[Dataset excerpts]
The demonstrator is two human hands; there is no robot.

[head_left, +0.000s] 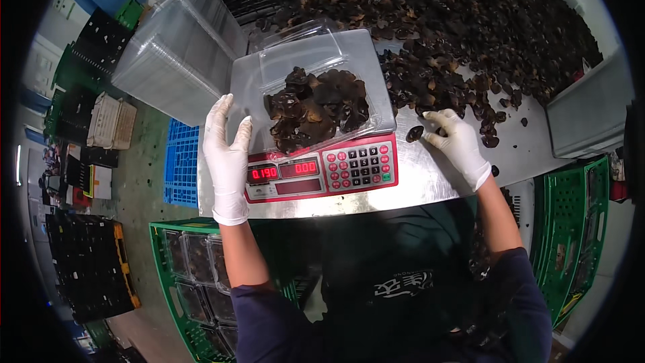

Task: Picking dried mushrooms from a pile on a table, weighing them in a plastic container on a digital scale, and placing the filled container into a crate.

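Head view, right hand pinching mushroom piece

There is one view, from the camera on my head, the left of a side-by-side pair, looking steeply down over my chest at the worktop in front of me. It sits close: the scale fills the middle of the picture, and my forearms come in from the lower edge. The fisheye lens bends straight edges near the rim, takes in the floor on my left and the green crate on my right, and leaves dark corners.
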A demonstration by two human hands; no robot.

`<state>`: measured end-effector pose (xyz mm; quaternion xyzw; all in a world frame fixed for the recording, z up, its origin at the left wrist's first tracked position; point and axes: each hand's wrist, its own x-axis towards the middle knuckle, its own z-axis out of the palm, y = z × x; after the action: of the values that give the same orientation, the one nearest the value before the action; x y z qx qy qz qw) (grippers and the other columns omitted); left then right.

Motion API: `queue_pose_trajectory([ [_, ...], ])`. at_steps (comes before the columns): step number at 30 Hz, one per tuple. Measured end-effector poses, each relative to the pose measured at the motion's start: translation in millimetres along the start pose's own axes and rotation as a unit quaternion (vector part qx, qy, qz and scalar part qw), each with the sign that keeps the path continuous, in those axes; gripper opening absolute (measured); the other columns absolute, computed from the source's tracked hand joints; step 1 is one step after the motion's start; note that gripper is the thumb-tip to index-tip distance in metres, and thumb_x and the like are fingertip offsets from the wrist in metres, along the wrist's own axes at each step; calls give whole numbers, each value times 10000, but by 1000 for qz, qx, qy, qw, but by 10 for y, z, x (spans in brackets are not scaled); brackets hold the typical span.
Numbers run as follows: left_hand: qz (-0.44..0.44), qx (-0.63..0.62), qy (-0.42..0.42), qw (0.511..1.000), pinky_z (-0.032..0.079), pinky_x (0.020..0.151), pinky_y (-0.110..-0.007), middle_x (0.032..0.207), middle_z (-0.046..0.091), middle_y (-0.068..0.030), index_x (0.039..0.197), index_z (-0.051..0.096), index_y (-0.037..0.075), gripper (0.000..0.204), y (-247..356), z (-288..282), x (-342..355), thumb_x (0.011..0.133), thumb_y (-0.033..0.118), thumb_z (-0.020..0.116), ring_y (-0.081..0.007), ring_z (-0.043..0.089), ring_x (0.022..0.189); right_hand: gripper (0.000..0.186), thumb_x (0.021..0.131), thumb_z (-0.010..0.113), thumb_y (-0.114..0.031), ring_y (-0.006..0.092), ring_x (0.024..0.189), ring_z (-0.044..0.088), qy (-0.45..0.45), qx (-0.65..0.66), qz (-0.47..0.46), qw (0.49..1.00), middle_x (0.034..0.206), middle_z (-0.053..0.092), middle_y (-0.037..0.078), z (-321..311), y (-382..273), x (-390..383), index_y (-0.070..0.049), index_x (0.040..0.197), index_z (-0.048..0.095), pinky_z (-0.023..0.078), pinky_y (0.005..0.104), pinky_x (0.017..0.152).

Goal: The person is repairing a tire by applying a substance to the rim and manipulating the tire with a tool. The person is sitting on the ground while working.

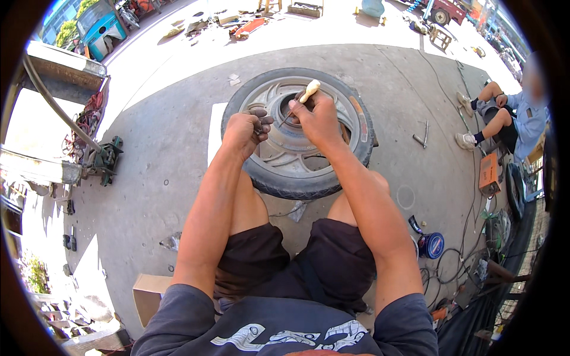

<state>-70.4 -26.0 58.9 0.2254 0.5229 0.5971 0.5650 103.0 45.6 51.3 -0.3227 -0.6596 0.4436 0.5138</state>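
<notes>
Head view: both hands at work over the hub of a wheel lying flat on the concrete.

Head view detail: the wheel (297, 136), tyre still on its grey spoked rim, lies just beyond the person's knees. The right hand (317, 118) is closed around a pale-handled tool (309, 92), its thin shaft angled down toward the hub at the wheel's centre. The left hand (246, 130), over the wheel's left side, has fingers curled shut on something small and dark; what it is cannot be made out. To do this well, I judge the tool tip should stay steady in the hub while the left hand braces close beside it. Right of the wheel lies a metal wrench (420, 137); farther right sits another person (504, 118).
</notes>
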Motion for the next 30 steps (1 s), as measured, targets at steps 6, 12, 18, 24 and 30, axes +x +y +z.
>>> queue_pose_trajectory([
  [6, 8, 6, -22, 1000, 443, 584, -283, 1038, 613, -203, 1254, 450, -127, 428, 0, 8, -8, 828, -129, 411, -166, 537, 698, 133, 898, 672, -73, 140, 701, 688, -5, 121, 51, 991, 791, 699, 102, -45, -169, -11, 51, 919, 630, 567, 259, 602],
  [12, 5, 4, -42, 999, 436, 580, -258, 1080, 616, -220, 1240, 460, -103, 279, -20, 1, -1, 978, -21, 406, -144, 521, 692, 207, 932, 665, -133, 161, 775, 698, -8, 147, 78, 986, 918, 698, 129, -95, -217, -6, 59, 1002, 636, 593, 275, 666],
  [18, -1, 8, -35, 999, 387, 513, -251, 973, 637, -164, 1157, 525, -77, 242, 5, 41, -48, 1046, 116, 431, -121, 495, 621, 226, 938, 668, -152, 162, 774, 694, -4, 152, 77, 985, 921, 694, 125, -102, -251, -18, 61, 1006, 632, 594, 280, 666],
  [24, 1, 63, -69, 996, 326, 491, -233, 808, 558, -37, 1105, 605, -41, 260, 13, -6, -76, 1055, 176, 473, -88, 424, 576, 235, 945, 674, -167, 170, 788, 695, 12, 186, 93, 978, 929, 687, 122, -90, -230, -9, 56, 1007, 629, 598, 279, 671],
  [30, 1, 71, -100, 992, 308, 497, -214, 797, 529, -3, 1183, 596, -46, 271, 16, 40, -127, 1051, 161, 482, -75, 384, 563, 204, 956, 661, -151, 182, 820, 701, 24, 211, 112, 971, 942, 686, 121, -108, -232, -5, 42, 1013, 629, 604, 277, 677],
])
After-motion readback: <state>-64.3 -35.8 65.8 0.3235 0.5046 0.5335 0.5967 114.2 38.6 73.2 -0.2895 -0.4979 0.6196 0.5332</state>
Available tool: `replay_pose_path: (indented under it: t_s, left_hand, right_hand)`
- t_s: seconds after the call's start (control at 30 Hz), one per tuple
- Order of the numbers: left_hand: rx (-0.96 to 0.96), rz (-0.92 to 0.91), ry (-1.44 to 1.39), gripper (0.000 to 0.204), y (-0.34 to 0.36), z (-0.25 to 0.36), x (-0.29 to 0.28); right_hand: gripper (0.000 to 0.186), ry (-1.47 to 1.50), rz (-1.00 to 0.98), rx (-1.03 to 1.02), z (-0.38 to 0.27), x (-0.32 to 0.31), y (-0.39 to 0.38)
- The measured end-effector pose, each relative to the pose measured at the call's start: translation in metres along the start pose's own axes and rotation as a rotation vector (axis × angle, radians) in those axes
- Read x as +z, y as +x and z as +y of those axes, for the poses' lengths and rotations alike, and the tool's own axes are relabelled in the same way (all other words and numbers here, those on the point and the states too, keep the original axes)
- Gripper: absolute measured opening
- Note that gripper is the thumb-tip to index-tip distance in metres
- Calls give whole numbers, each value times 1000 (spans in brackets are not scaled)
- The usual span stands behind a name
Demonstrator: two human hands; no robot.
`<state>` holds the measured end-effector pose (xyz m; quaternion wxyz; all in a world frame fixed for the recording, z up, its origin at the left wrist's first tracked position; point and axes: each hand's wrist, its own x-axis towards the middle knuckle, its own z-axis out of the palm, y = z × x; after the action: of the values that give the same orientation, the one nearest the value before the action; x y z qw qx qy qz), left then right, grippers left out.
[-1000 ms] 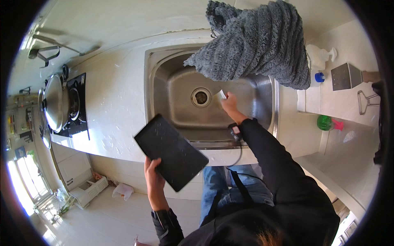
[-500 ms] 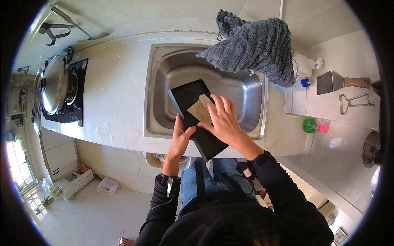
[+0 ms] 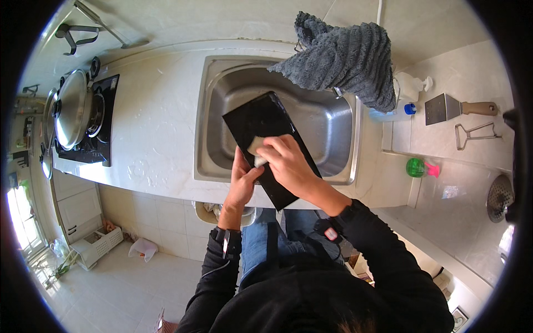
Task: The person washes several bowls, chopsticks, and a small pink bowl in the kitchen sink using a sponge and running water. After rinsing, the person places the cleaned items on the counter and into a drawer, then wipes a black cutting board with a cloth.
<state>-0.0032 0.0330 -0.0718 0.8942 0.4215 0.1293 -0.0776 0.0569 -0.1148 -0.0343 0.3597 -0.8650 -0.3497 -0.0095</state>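
Note:
A flat, black rectangular panel is held at a slant over the front of the steel sink. My left hand grips its left long edge, thumb on top and fingers hidden underneath. Bunched in the fingers of my right hand is a pale beige cloth, pressed against the panel's upper face near its middle. The panel looks glossy, with a few light specks near its far right edge.
A grey towel hangs over the sink's far right. To the right are a spray bottle, a scraper and a green bottle. A lidded pan stands on the stove at left. Below the counter edge sits a bin.
My right hand has moved left across the panel and bunched up the cloth, which lay flatter before. The panel has turned slightly, and its face now looks shinier.

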Motion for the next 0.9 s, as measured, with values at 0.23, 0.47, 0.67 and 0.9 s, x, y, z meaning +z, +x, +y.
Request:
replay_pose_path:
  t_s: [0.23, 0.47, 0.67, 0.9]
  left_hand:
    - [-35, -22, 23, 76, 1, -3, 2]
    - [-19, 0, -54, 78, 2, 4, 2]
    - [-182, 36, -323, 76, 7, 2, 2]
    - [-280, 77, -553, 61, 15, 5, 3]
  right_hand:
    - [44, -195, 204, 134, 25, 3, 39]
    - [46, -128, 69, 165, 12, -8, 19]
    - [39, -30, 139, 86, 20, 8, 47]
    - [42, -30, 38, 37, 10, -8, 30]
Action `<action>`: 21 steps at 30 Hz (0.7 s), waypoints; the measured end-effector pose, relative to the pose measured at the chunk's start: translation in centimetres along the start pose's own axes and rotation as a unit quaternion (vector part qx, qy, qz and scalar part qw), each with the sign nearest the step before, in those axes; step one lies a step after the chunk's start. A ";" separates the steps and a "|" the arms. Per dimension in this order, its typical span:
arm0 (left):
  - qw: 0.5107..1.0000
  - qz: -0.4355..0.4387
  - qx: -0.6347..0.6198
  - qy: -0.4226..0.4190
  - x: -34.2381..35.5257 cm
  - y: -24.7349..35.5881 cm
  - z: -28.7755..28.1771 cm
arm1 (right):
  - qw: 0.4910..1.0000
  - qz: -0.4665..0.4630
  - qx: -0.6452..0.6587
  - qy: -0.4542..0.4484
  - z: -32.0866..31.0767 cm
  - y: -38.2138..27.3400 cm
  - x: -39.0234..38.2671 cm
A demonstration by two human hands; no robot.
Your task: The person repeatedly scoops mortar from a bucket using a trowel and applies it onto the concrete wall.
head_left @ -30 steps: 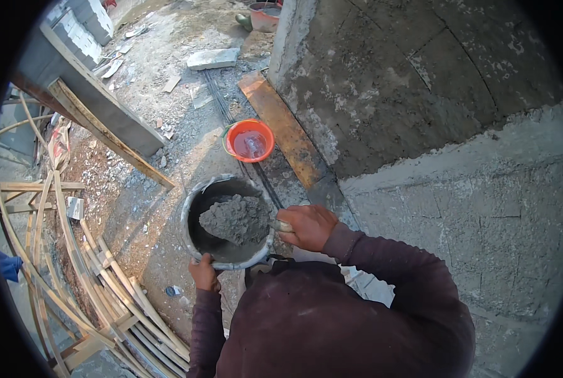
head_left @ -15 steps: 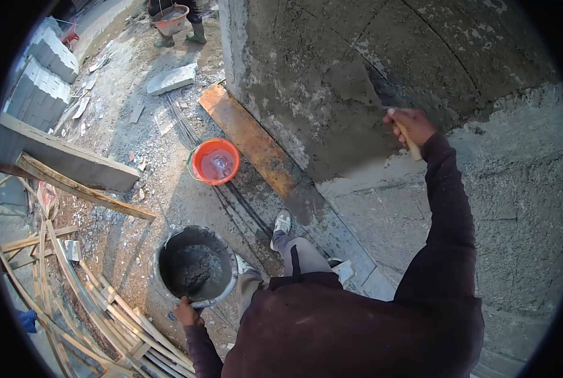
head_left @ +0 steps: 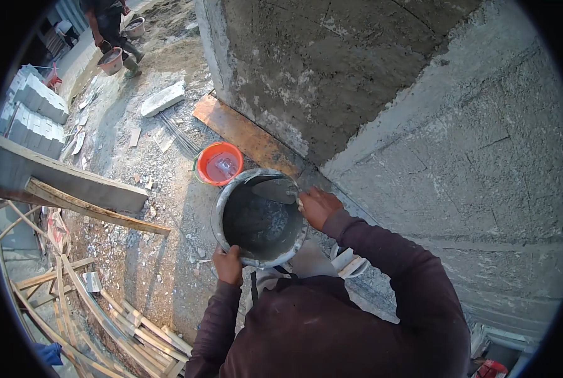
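Observation:
A dark mortar bucket (head_left: 217,217) with a grey-smeared rim is tilted in front of my body, wet grey mortar (head_left: 256,223) in its bottom. My left hand (head_left: 228,265) is closed on the near rim, thumb at the edge. At the right rim my right hand (head_left: 320,208) is closed round a trowel, its handle mostly hidden by the fingers. The trowel's flat blade (head_left: 276,191) lies inside the bucket along the upper right wall. To my right rises a wall with a darker, freshly coated area (head_left: 338,75) and rough grey plaster (head_left: 458,170) beside it.
An orange bucket of water (head_left: 219,163) stands just beyond the mortar bucket. A rusty plank (head_left: 247,135) lies along the wall's foot. Bent wood strips (head_left: 140,337) are piled at lower left. A white pail (head_left: 356,264) is by my legs. A person (head_left: 110,28) carries a bucket farther off.
My right hand has brought the trowel from the wall into the mortar bucket. My left hand has raised the bucket and moved it right. The other person has moved left.

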State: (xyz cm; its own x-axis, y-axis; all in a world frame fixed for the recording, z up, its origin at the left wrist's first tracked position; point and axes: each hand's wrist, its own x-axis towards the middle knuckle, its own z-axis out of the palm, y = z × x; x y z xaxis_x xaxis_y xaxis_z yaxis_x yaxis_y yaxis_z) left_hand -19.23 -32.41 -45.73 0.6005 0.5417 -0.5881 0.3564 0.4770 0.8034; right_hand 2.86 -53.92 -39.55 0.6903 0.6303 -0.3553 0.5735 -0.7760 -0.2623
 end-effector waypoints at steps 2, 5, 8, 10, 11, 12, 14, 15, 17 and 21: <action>0.999 0.031 0.026 -0.005 -0.4 1.1 0.8 | 0.999 0.001 -0.043 0.002 7.7 -2.6 1.7; 0.995 0.070 0.063 -0.025 0.3 0.9 -0.3 | 0.997 -0.027 -0.078 -0.008 6.9 -5.0 -0.3; 0.987 0.092 0.128 -0.021 -0.6 3.4 -1.0 | 0.989 -0.057 -0.124 0.063 1.5 -3.5 -0.4; 0.974 0.134 0.179 -0.035 -1.1 4.1 -1.2 | 0.987 -0.050 -0.139 0.063 3.5 -2.7 0.3; 0.974 0.150 0.169 -0.034 -1.0 4.3 -1.0 | 0.984 -0.040 -0.160 0.074 5.0 -2.2 1.5; 0.973 0.166 0.159 -0.033 -0.7 4.3 -0.8 | 0.992 -0.033 -0.118 0.023 7.9 -2.8 1.6; 0.975 0.174 0.135 -0.008 -0.5 4.1 -1.6 | 0.998 -0.038 -0.043 -0.032 9.9 -6.3 0.3; 0.976 0.187 0.113 0.002 -0.3 4.0 -2.3 | 0.996 -0.028 0.029 -0.084 10.4 -7.9 0.2; 0.979 0.164 0.125 0.006 0.2 2.8 -4.7 | 0.987 -0.046 0.075 -0.131 11.0 -11.3 1.0; 0.973 0.135 0.173 0.075 -0.5 1.9 -8.3 | 0.971 -0.085 0.142 -0.171 14.1 -12.6 2.5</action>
State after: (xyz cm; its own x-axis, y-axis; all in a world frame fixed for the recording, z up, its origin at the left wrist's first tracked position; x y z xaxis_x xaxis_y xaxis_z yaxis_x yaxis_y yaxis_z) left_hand -24.76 -26.01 -44.66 0.6043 0.7219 -0.3371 0.4343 0.0563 0.8990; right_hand -8.84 -42.86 -49.76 0.3819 0.7427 -0.5500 0.4884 -0.6674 -0.5621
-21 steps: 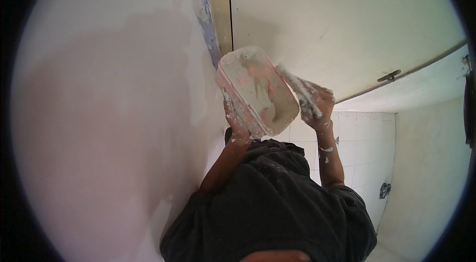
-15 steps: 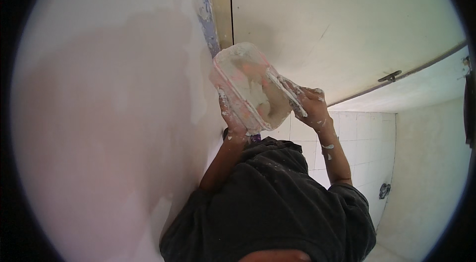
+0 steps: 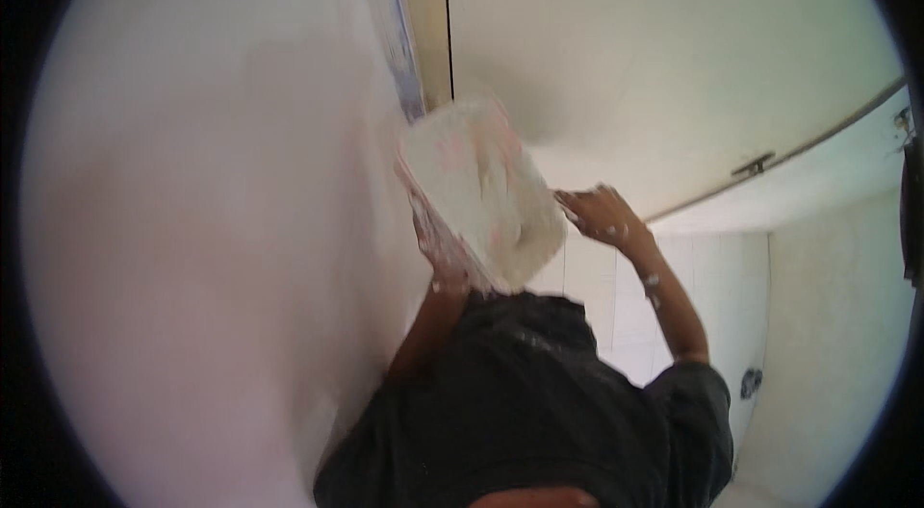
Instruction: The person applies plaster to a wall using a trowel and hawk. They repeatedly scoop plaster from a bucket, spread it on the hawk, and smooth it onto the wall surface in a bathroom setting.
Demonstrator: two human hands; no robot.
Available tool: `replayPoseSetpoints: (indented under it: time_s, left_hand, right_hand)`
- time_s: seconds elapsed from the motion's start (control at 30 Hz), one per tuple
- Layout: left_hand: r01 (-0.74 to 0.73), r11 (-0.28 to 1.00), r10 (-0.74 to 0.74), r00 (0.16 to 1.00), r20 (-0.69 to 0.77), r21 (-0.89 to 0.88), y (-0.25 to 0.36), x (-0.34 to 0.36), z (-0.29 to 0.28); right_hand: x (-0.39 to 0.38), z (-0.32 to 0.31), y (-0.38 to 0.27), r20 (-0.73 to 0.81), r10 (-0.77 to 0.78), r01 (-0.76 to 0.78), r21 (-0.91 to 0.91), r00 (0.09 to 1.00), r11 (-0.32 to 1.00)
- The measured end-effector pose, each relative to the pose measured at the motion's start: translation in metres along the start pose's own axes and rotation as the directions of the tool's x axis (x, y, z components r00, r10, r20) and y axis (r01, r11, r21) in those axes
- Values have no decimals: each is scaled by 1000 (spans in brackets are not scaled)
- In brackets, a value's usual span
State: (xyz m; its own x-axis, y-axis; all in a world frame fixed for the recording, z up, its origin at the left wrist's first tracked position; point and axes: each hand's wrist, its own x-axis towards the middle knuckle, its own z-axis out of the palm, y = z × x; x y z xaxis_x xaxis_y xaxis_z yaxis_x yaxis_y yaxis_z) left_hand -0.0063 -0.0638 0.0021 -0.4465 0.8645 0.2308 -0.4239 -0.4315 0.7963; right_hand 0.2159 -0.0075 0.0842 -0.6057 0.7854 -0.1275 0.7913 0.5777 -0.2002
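Observation:
A rectangular, see-through plastic tub (image 3: 467, 190) hangs tilted before my chest, coated in white paste that looks like wall putty. My left hand (image 3: 443, 248), smeared with the paste, grips it by the side nearest the wall; its fingers are partly behind the tub. My right hand (image 3: 602, 215) is closed at the tub's right rim, fingertips close to the edge. The flat scraper seen in it a moment earlier is hardly distinguishable now, blurred or hidden by hand and tub. Paste spots both the right hand and forearm.
Close on my left rises a pale wall (image 3: 202, 219) with damp-looking patches. Ahead is a cream door (image 3: 664, 46) with a dark handle (image 3: 754, 164), beside a blue-smeared frame strip (image 3: 399, 37). White tiles (image 3: 688, 287) and a small dark object (image 3: 751, 383) lie to the right.
The tub has tipped and shifted slightly down and left. My right hand has turned and moved a little lower; the scraper's pale edge no longer shows plainly.

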Motion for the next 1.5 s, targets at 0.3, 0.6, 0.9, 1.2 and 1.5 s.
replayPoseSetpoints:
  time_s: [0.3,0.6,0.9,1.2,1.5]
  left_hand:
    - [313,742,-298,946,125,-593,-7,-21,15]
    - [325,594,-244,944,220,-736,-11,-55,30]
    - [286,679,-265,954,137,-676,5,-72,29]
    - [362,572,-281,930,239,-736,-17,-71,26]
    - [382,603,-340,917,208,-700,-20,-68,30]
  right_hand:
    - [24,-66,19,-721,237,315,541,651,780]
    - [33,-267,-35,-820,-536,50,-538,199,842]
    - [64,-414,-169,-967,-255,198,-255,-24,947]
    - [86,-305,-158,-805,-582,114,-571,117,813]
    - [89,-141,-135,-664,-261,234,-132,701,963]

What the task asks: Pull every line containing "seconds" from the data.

Answer to this exercise:
- t_s: seconds after the call's start (control at 30 Hz), one per tuple
- time_s: seconds elapsed from the motion's start (control at 30 Hz), one per tuple

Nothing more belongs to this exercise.